= ʽImad Shirazi =

Persian physician

Imad al-Din Maẖmud ibn Masud Shirazi (عمادالدین محمود بن مسعود شیرازی) was a mid-16th-century Persian physician from Shiraz, Iran.

He studied medicine with his father in Shiraz and taught a number of students himself. Early in his career he was in the service of the governor of Shirvan, during which time he incurred the governor's wrath, for which he received the punishment of spending one night outdoors in the cold and snow. ‘Imad al-Din Mahmud Shirazi resorted to opium during that night, and, although he recovered from the immediate effects of the cold, he had a tremor for the rest of his life. He became an opium-eater (afyuni), convinced of the therapeutic value of opium.
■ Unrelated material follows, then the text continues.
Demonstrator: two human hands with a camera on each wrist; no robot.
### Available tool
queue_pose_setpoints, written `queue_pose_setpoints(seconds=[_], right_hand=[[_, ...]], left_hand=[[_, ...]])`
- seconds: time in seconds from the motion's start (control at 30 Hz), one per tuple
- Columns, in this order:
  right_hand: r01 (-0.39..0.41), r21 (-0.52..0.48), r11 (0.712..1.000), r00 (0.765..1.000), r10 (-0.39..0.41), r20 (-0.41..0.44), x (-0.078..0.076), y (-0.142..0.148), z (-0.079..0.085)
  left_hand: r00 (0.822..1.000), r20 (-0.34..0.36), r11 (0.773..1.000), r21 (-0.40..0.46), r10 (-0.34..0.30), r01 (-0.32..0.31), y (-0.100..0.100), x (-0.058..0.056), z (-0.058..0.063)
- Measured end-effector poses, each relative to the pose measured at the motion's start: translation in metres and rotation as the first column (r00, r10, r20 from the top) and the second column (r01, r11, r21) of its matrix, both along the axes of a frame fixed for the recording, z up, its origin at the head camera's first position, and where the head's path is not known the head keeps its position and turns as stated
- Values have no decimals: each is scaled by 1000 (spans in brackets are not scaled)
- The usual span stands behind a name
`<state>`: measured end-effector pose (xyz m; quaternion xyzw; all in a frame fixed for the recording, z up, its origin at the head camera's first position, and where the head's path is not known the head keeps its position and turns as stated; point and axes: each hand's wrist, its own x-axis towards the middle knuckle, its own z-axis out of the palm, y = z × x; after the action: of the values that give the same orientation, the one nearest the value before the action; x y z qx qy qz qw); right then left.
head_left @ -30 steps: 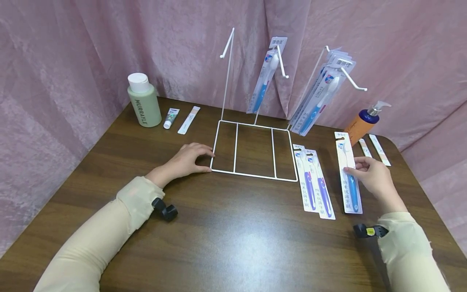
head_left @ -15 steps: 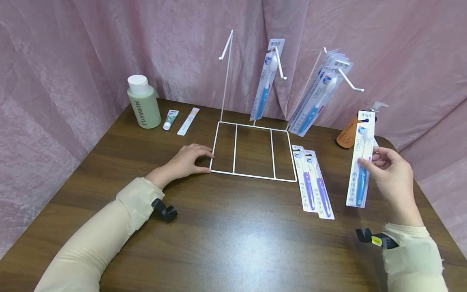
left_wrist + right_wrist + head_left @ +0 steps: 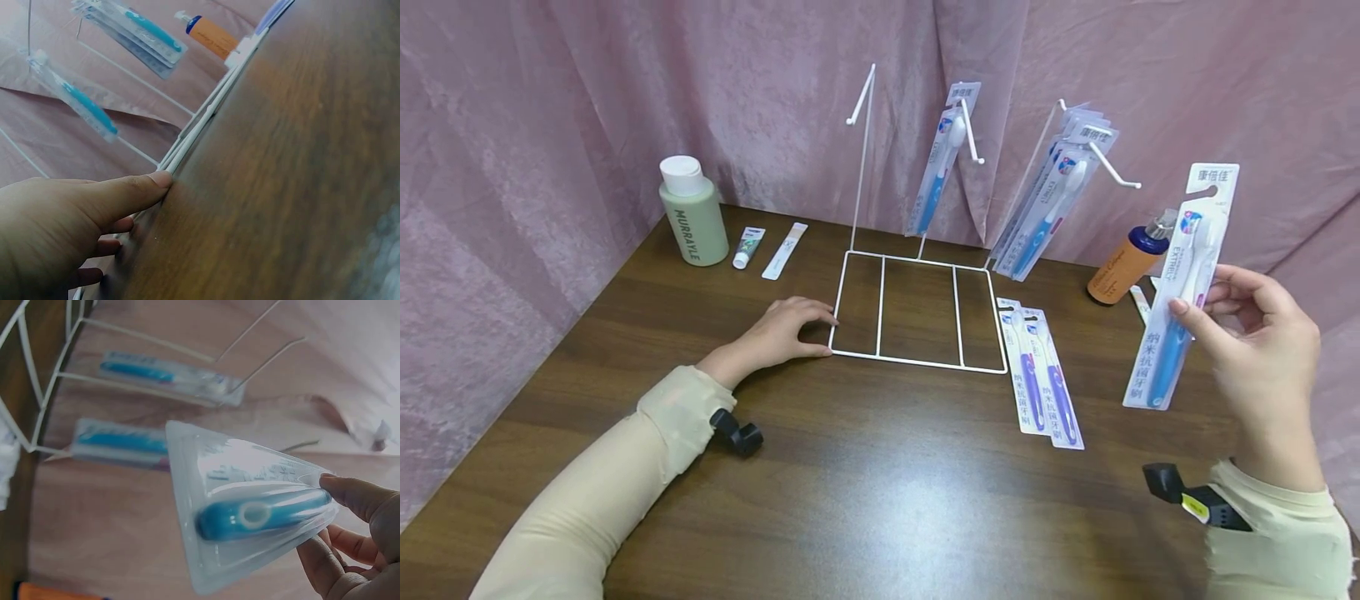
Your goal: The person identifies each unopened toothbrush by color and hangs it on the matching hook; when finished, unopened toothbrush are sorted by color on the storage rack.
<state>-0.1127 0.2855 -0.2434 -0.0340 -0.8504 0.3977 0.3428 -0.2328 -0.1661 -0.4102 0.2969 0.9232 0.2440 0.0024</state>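
Note:
My right hand (image 3: 1262, 350) pinches a packaged blue toothbrush (image 3: 1180, 312) between thumb and fingers, raised above the table's right side. In the right wrist view the handle end of this packaged toothbrush (image 3: 250, 515) points at the camera. My left hand (image 3: 782, 332) rests on the table, with thumb and fingertips touching the front left corner of a white wire display rack (image 3: 917, 362). One packaged blue toothbrush (image 3: 936, 175) hangs on the rack's middle hook, and several more blue ones (image 3: 1048, 208) hang on the right hook. The left hook (image 3: 861, 96) holds nothing.
Two packaged purple toothbrushes (image 3: 1041, 375) lie beside the rack's right edge. An orange pump bottle (image 3: 1120, 271) stands behind my right hand, near narrow white packets (image 3: 1138, 302). A green bottle (image 3: 694, 221), small tube (image 3: 748, 247) and narrow packet (image 3: 785, 252) are at the back left.
My right hand has lifted the packaged blue toothbrush off the table and carried it up and to the right. My left hand has stayed at the rack's corner.

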Motion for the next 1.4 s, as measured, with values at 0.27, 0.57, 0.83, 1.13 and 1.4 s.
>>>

Reflecting his own experience, ‘Imad al-Din Mahmud Shirazi wrote a treatise in Persian on the medical and addictive properties of opium and its use in compound remedies. The National Library of Medicine has a copy of this treatise that was made in Kerman in 1591, possibly during the author's lifetime or shortly thereafter. Another copy of this 16th-century Persian manuscript scribed between 1737 and 1744 is extant in the Library of Ibn Sina Academy of Medieval Medicine and Sciences.
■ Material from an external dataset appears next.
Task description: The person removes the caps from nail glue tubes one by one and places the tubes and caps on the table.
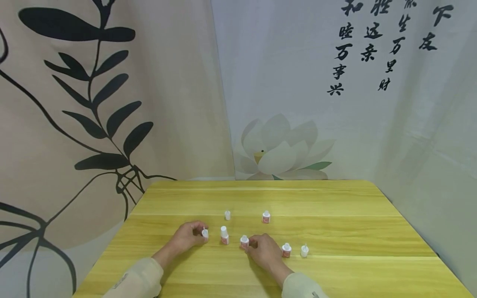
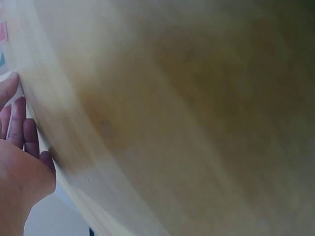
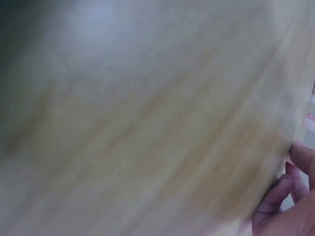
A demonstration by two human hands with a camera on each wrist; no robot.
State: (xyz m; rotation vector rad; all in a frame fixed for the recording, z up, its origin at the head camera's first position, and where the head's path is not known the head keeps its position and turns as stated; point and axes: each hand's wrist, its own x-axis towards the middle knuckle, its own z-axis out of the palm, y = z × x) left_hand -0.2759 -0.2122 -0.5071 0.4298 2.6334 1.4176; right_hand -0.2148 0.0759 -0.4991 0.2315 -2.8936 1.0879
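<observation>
In the head view my left hand (image 1: 191, 235) pinches a small white cap (image 1: 205, 234) with a thin tip pointing up. Its fingertips partly cover the cap. My right hand (image 1: 265, 251) has thumb and fingers at the side of a small bottle (image 1: 244, 242) with a white top and a reddish label, gripping it upright on the table. Between the hands stands a similar bottle with a taller white cap (image 1: 224, 234). Each wrist view catches only part of its hand at the edge: the left hand (image 2: 22, 162) and the right hand (image 3: 288, 209).
On the wooden table (image 1: 357, 223), one more bottle (image 1: 266, 217) stands farther back and another bottle (image 1: 286, 250) is right of my right hand. Loose white caps stand at the back (image 1: 227, 215) and far right (image 1: 304, 251). A printed curtain (image 1: 179, 103) hangs behind.
</observation>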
‘Imad al-Din Mahmud Shirazi also composed the first Persian-language monograph on syphilis and an important treatise on China root (chub-i chini), the rhizome of an Old World species of smilax found in eastern Asia and advocated for the treatment of syphilis. In Arabic, he wrote a treatise on compound remedies and a monograph on anatomy. Early modern European influence can be seen in many of these medical writings.

==Sources==
For his life and writings, see:

- Hakim Syed Zillur Rahman, Imad al-Din Mahmud Shirazi, Studies in History of Medicine and Science, IHMMR, New Delhi, India, Vol. 9, No. 1-2, 1985, pp. 15–21.
- Hakim Syed Zillur Rahman, Imad al-Din Mahmud Shirazi - Shakhsiat wa Fun, Mujalla Uloom-e Islamia, Aligarh Muslim University, Aligarh, India, 1985.
- C.A. Storey, Persian Literature: A Bio-Bibliographical Survey. Volume II, Part 1: A. Mathematics, B. Weights and Measures, C. Astronomy and Astrology, D. Geography (London: Luzac, 1958), p. 241-4 no. 411
- Cyril Elgood, A Medical History of Persia and the Eastern Caliphate (Cambridge: Cambridge University Press, 1951; reprinted Amsterdam: APA-Academic Publishers, 1979), pp. 379–82.
- Cyril Elgood, Safavid Medical Practice, or The Practice of Medicine, Surgery and Gynaecology n Persia between 1500 AD and 1750 AD (London: Luzac, 1970), pp. 21–24.
- Emilie Savage-Smith, Emad-al-Din Mahmud Sirazi in Encyclopædia Iranica, ed. Ehsan Yarshater, 6+ vols. (London: Routledge & Kegan Paul and Costa Mesa: Mazda, 1983 to present), vol. 8, pp. 381–2.